Your output should match the listing below word for word, without any images.

→ **Data below**:
###

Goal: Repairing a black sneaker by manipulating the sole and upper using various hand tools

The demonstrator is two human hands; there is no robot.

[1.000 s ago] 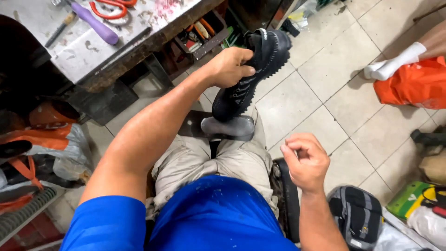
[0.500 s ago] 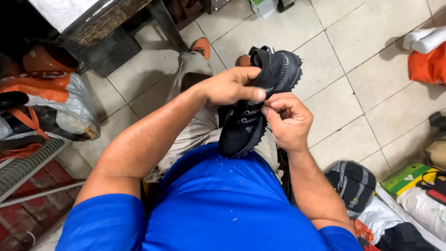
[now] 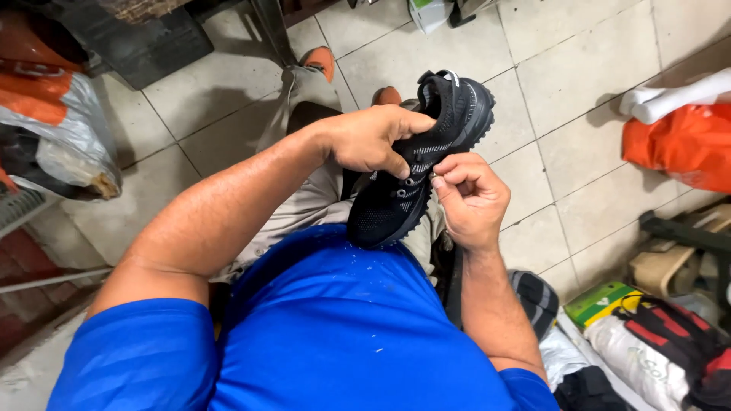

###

→ **Solution to this task**:
Goal: Repairing a black sneaker by manipulating the sole and upper using various hand tools

The demonstrator is two human hands; there is no robot.

[1.000 s ago] 
[0.500 s ago] 
[now] 

The generated output is now complete.